Required work:
Working from the line that contains "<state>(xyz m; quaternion" down to the last line below, repeat each line exactly.

Provided records:
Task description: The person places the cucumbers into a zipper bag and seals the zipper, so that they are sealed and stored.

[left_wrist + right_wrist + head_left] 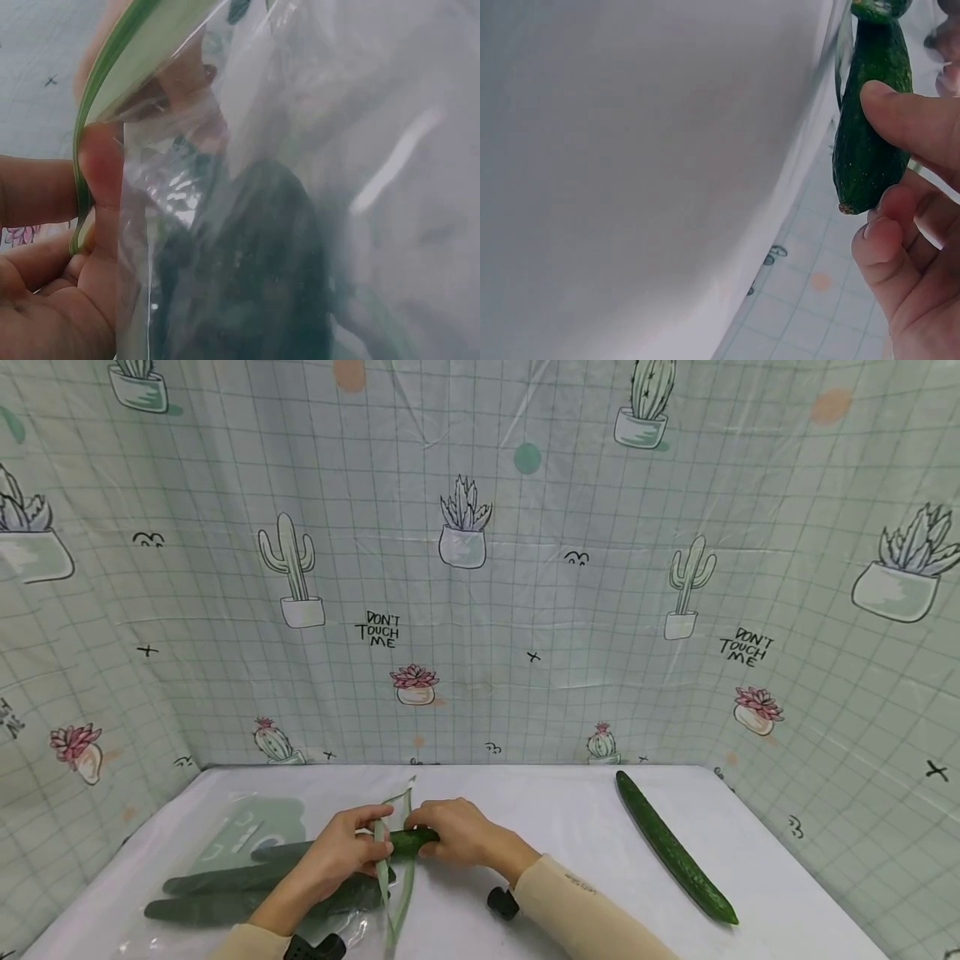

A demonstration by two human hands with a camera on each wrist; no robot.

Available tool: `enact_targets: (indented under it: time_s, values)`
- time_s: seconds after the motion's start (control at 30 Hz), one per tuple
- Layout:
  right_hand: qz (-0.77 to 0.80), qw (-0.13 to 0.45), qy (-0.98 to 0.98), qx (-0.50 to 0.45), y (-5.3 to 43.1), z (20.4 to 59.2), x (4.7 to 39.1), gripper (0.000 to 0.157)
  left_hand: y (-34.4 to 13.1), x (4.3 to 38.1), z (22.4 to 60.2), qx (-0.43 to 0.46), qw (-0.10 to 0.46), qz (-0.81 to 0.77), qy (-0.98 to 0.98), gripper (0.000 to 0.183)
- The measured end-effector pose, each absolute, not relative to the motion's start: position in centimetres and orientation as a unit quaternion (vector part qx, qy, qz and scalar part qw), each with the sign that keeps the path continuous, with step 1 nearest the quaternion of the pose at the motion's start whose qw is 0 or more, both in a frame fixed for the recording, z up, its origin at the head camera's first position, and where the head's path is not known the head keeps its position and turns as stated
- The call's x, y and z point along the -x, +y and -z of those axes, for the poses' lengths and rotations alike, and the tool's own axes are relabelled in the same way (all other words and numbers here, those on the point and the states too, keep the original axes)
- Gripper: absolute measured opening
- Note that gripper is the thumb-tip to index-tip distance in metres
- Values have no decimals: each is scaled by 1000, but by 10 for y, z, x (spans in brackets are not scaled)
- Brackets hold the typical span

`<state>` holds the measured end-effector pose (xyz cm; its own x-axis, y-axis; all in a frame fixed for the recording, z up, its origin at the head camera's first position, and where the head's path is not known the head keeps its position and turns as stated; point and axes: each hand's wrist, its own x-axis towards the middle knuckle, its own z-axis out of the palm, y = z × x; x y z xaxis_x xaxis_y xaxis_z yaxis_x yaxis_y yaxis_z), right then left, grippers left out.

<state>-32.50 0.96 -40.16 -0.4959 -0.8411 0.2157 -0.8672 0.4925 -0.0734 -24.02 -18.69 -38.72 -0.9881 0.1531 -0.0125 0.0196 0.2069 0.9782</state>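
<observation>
A clear plastic bag point(277, 818) with a green-edged mouth point(407, 893) lies on the left of the table, several dark green cucumbers point(225, 881) inside it. My left hand point(341, 847) pinches the bag's green rim between thumb and fingers, as the left wrist view also shows. At the mouth, my right hand point(461, 833) grips the end of a cucumber point(870, 157), thumb on one side and fingers on the other. The rest of that cucumber reaches into the bag, partly hidden by the left hand. Another cucumber end point(881, 9) shows beside it in the right wrist view.
A single cucumber point(675, 847) lies slantwise on the right side of the white table point(570, 827). Behind and at both sides hangs a gridded sheet point(525, 593) printed with cacti. Dark wrist devices point(502, 903) sit by the sleeves.
</observation>
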Motion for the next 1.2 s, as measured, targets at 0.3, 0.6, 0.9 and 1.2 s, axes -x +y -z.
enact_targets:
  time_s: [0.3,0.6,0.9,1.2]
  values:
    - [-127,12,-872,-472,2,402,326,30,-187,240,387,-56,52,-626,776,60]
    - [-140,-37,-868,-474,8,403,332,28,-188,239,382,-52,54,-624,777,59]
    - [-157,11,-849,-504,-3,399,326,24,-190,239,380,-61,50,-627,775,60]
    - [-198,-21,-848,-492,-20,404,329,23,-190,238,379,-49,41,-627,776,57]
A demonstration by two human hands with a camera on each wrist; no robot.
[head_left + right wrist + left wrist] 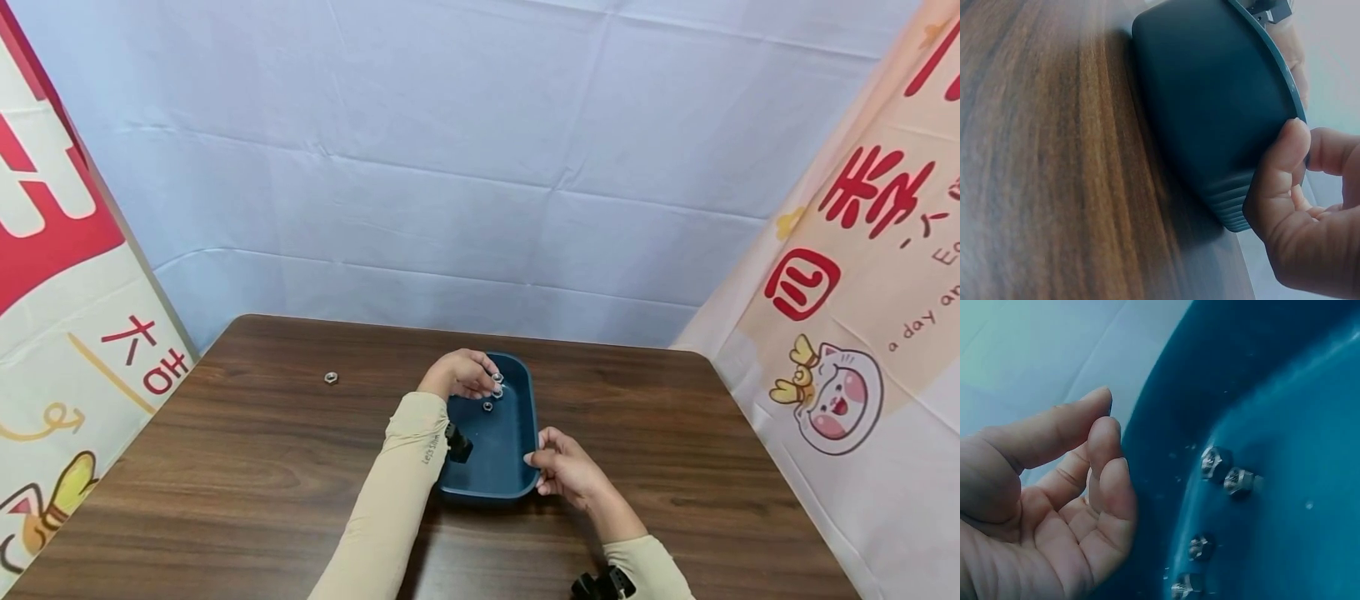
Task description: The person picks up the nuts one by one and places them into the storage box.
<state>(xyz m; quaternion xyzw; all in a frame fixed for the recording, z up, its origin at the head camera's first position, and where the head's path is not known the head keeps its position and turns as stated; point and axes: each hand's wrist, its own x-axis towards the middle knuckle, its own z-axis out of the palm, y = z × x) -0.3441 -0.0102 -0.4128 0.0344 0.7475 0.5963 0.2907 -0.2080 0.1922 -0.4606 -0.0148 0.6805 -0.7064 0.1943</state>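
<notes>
A deep blue plastic tray (495, 475) stands on the table with several metal hex nuts (1238, 481) lying on its bottom near one wall. Over the tray's far left part is my left hand (468, 374), its fingers bent and the thumb tip close against the forefinger tip. Nothing shows between those fingers in the left wrist view, where the nuts lie beside the hand (1072, 500). My right hand (566, 468) pinches the tray's near right rim. In the right wrist view, the thumb and fingers (1285, 150) lie on either side of that rim.
One more nut (331, 377) sits on the brown wooden table (285, 467), left of the tray. Behind the table hangs a pale cloth (450, 183). Printed banners (847, 292) stand at both sides. Black wrist cameras (458, 442) are strapped over the sleeves.
</notes>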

Answer space:
<state>(xyz m; quaternion xyzw; all in a frame fixed for the recording, z up, its origin at the head camera's first position, and where the head's path is not known the head keeps its position and turns as stated; point and axes: each hand's wrist, its own x-axis towards the middle knuckle, its own z-axis out of the palm, y = z × x) -0.3441 -0.0102 -0.4128 0.0344 0.7475 0.5963 0.2907 -0.2080 0.1922 -0.4606 -0.0148 0.6805 -0.7064 0.1943</state>
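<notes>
A deep blue plastic tray (495, 475) stands on the table with several metal hex nuts (1238, 481) lying on its bottom near one wall. Over the tray's far left part is my left hand (468, 374), its fingers bent and the thumb tip close against the forefinger tip. Nothing shows between those fingers in the left wrist view, where the nuts lie beside the hand (1072, 500). My right hand (566, 468) pinches the tray's near right rim. In the right wrist view, the thumb and fingers (1285, 150) lie on either side of that rim.
One more nut (331, 377) sits on the brown wooden table (285, 467), left of the tray. Behind the table hangs a pale cloth (450, 183). Printed banners (847, 292) stand at both sides. Black wrist cameras (458, 442) are strapped over the sleeves.
</notes>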

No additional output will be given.